:: REQUIRED ACTION ::
Using the records below, find every line that includes "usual" and copy it.

═════ RECORDS TO PROCESS

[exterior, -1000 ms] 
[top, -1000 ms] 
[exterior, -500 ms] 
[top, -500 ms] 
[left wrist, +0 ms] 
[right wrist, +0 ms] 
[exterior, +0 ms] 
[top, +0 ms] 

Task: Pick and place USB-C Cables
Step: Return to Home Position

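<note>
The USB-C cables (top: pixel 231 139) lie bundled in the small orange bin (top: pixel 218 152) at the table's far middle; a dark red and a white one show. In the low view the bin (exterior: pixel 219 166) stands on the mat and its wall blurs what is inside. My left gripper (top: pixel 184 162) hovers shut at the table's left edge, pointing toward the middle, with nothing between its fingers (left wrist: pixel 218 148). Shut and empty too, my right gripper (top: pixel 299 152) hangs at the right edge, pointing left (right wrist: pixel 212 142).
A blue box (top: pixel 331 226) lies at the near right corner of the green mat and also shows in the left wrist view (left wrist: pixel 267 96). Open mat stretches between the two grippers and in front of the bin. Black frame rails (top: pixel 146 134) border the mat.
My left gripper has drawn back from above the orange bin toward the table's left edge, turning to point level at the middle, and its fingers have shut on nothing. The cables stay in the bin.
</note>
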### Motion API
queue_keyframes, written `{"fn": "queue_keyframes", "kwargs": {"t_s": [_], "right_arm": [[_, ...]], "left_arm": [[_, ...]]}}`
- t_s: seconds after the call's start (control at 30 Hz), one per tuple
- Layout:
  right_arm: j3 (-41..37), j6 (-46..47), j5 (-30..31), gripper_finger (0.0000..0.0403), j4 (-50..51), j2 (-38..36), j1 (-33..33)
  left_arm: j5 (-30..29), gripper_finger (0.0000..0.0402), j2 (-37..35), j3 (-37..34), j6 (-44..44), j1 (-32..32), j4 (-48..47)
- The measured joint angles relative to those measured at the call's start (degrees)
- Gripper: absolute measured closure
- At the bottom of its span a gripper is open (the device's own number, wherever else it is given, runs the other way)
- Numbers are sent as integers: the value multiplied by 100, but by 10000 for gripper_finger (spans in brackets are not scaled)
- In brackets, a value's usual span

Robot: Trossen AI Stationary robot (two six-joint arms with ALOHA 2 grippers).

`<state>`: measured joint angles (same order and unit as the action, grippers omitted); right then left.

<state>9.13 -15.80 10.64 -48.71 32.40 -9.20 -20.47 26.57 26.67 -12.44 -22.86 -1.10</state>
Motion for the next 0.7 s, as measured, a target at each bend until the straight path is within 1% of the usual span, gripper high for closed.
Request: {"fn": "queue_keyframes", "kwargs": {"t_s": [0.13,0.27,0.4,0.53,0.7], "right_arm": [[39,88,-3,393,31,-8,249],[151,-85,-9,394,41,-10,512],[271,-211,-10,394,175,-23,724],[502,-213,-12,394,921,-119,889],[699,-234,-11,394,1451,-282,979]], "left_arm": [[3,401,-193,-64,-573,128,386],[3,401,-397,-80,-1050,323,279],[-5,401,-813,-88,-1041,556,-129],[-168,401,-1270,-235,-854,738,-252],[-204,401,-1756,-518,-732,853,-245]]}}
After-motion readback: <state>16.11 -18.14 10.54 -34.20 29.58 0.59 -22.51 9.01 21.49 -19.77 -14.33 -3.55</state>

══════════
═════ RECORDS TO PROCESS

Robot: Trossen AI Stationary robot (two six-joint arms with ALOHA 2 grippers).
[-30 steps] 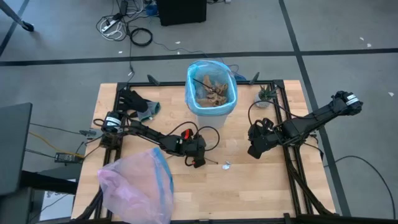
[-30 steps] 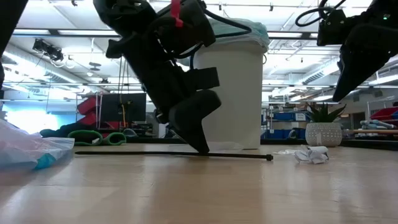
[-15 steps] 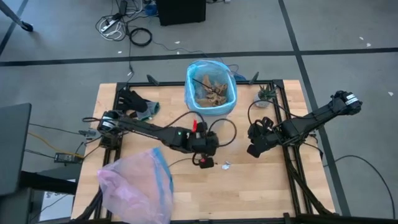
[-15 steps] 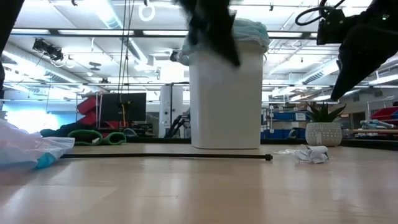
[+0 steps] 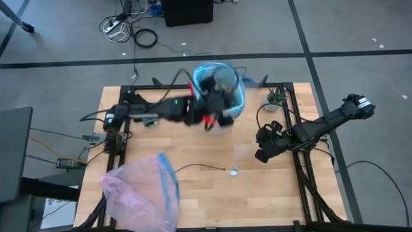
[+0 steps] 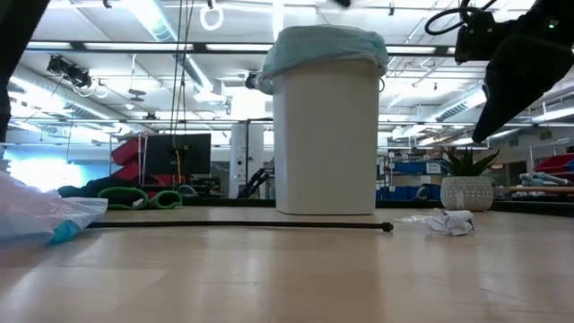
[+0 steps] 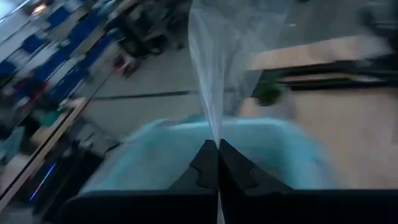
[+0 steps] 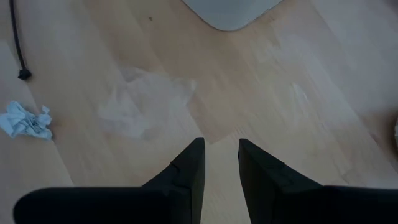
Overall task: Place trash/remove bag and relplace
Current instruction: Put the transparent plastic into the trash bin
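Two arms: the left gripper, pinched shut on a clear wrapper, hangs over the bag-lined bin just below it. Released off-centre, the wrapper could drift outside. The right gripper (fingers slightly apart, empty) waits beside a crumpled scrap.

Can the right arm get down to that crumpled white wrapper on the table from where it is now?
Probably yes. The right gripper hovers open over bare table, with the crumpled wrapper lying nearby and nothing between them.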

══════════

:: YOUR RESPONSE ::
- In brackets, a value's usual span
Motion for the next 0.7 s, as measured, a target at each bend until the straight path is within 1% of the usual span, gripper high for closed.

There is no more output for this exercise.